DIRECTIONS FOR THIS TASK:
Read through the data below and state how many of its lines contain the word "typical", adding nothing.

* * *

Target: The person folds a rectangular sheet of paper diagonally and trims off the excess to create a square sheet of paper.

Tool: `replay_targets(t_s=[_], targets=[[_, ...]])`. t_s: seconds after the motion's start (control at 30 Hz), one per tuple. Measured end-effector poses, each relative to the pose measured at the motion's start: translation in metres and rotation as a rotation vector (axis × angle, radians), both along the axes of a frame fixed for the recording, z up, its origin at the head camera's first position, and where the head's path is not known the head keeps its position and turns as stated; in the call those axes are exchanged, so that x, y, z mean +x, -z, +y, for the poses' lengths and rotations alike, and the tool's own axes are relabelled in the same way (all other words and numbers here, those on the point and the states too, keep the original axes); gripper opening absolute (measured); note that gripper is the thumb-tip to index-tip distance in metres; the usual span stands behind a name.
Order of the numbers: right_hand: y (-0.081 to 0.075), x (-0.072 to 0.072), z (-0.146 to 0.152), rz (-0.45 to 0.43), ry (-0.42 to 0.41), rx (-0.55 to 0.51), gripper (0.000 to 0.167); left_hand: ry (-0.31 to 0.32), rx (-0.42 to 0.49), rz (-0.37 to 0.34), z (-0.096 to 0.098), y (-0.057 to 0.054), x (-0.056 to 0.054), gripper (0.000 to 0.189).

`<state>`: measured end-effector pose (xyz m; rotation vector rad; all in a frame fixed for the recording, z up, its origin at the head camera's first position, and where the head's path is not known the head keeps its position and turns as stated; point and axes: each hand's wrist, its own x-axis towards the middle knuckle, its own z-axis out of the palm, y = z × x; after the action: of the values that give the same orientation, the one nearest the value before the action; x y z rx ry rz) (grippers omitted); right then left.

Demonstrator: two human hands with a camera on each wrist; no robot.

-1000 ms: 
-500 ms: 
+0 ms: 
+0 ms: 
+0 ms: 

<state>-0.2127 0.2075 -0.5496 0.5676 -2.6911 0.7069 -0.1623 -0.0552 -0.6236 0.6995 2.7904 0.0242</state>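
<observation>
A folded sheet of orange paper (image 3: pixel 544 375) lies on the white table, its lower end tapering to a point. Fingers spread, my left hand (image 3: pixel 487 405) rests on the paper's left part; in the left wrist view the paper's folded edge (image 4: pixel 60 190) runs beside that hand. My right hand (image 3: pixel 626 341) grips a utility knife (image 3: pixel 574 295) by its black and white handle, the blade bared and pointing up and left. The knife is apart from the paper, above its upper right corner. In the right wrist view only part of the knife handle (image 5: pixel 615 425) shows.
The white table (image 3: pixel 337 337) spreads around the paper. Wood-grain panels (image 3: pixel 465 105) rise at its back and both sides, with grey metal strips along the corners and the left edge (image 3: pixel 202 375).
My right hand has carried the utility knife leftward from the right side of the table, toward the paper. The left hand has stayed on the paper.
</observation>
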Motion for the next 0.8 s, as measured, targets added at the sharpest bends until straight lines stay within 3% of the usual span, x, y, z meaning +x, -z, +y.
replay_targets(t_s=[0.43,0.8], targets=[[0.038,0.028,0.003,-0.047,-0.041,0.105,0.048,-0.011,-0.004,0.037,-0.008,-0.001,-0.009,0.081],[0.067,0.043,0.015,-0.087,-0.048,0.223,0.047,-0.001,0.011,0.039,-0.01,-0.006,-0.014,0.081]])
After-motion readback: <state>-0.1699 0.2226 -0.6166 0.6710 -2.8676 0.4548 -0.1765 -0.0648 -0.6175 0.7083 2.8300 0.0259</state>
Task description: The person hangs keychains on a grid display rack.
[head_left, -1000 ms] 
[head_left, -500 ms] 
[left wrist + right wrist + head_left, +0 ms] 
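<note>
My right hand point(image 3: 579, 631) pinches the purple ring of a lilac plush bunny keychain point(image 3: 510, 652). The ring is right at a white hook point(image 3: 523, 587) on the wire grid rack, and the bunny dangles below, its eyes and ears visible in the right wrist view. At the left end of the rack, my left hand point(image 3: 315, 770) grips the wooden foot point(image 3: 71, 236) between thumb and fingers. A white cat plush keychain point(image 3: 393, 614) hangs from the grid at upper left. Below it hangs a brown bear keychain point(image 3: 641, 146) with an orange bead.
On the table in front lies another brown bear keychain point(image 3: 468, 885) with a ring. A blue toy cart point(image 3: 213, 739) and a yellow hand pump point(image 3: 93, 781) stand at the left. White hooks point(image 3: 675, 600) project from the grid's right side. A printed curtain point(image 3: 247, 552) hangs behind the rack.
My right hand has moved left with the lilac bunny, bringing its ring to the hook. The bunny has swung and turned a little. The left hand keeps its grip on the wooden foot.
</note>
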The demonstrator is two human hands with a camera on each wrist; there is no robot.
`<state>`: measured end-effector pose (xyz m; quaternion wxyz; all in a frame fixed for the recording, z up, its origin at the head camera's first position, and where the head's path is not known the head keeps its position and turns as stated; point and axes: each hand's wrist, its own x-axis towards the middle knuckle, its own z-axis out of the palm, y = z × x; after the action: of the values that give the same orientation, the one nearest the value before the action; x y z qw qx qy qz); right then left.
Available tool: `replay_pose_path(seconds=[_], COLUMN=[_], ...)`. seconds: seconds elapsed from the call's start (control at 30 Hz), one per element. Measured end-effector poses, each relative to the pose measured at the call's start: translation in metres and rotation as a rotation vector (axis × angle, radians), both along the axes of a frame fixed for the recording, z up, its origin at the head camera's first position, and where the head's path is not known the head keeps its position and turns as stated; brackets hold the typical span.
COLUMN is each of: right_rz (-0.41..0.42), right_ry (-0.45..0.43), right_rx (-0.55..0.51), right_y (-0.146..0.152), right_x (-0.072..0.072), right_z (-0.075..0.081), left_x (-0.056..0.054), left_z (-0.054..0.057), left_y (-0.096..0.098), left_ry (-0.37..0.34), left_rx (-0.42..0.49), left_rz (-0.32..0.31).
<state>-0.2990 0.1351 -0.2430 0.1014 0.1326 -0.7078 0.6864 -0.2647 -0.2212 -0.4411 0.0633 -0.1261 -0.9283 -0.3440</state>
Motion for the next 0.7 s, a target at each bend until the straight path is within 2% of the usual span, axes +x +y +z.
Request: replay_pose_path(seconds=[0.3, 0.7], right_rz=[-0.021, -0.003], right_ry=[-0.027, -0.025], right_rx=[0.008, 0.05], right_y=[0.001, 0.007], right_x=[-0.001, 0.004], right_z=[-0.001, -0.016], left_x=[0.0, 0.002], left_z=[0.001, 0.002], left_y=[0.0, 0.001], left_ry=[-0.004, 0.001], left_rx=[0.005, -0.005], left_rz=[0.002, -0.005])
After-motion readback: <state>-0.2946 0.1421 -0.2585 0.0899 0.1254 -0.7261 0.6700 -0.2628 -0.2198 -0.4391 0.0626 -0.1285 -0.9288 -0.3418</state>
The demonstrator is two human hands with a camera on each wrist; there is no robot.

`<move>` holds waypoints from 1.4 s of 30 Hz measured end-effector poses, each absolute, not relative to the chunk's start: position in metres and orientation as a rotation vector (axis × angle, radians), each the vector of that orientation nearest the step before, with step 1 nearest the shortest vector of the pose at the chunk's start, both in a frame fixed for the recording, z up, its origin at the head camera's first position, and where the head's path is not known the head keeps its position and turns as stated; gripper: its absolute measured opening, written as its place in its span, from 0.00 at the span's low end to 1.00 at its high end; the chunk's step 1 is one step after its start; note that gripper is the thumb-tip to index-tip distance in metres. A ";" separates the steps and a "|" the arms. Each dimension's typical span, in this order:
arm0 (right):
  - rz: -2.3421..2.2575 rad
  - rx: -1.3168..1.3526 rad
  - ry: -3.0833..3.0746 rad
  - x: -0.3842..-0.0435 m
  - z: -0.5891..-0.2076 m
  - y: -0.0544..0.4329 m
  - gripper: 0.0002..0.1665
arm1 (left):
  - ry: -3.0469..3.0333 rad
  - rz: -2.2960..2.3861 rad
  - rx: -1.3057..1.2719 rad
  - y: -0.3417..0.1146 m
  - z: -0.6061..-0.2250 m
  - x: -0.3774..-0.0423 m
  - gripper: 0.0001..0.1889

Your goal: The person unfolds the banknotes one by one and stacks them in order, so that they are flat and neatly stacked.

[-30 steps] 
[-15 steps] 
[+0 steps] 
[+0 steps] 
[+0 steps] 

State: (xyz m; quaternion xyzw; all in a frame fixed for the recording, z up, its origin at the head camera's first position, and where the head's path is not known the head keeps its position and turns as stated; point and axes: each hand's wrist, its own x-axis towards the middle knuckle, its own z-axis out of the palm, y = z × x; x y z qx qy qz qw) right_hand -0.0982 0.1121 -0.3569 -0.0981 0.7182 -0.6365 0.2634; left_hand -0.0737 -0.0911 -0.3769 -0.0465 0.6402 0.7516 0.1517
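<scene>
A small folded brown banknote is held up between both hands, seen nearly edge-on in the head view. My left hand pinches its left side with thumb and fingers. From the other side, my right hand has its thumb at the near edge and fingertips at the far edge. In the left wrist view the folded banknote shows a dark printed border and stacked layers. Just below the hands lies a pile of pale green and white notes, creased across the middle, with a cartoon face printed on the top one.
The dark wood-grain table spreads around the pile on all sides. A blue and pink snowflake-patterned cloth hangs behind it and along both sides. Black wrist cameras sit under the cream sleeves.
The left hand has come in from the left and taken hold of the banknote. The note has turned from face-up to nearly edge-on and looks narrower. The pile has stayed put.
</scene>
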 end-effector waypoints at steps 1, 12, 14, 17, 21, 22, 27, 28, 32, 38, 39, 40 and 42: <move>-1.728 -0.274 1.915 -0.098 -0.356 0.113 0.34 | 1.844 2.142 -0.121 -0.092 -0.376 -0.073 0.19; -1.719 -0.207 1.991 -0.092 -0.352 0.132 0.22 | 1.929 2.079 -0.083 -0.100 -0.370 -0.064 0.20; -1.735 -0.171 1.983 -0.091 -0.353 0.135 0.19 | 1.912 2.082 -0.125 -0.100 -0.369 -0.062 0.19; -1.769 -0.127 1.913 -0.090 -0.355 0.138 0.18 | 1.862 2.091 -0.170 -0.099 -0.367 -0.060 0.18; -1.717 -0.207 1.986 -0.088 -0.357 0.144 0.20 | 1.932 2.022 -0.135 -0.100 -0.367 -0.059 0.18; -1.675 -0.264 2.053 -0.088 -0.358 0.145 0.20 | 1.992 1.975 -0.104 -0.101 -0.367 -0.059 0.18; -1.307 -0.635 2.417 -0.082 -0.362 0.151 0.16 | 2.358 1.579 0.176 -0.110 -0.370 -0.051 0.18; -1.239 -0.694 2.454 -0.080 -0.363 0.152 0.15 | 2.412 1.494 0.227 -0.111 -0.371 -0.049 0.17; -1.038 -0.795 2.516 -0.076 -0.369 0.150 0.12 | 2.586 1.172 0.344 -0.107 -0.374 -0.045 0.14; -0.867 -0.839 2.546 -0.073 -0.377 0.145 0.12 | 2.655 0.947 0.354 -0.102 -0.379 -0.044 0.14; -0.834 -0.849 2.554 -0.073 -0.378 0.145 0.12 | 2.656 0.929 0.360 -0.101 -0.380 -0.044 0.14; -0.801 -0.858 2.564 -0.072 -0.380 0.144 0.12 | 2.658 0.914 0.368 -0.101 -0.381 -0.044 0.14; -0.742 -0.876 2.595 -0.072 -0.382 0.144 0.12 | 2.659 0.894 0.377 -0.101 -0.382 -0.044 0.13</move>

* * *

OUTPUT OF THE TASK:
2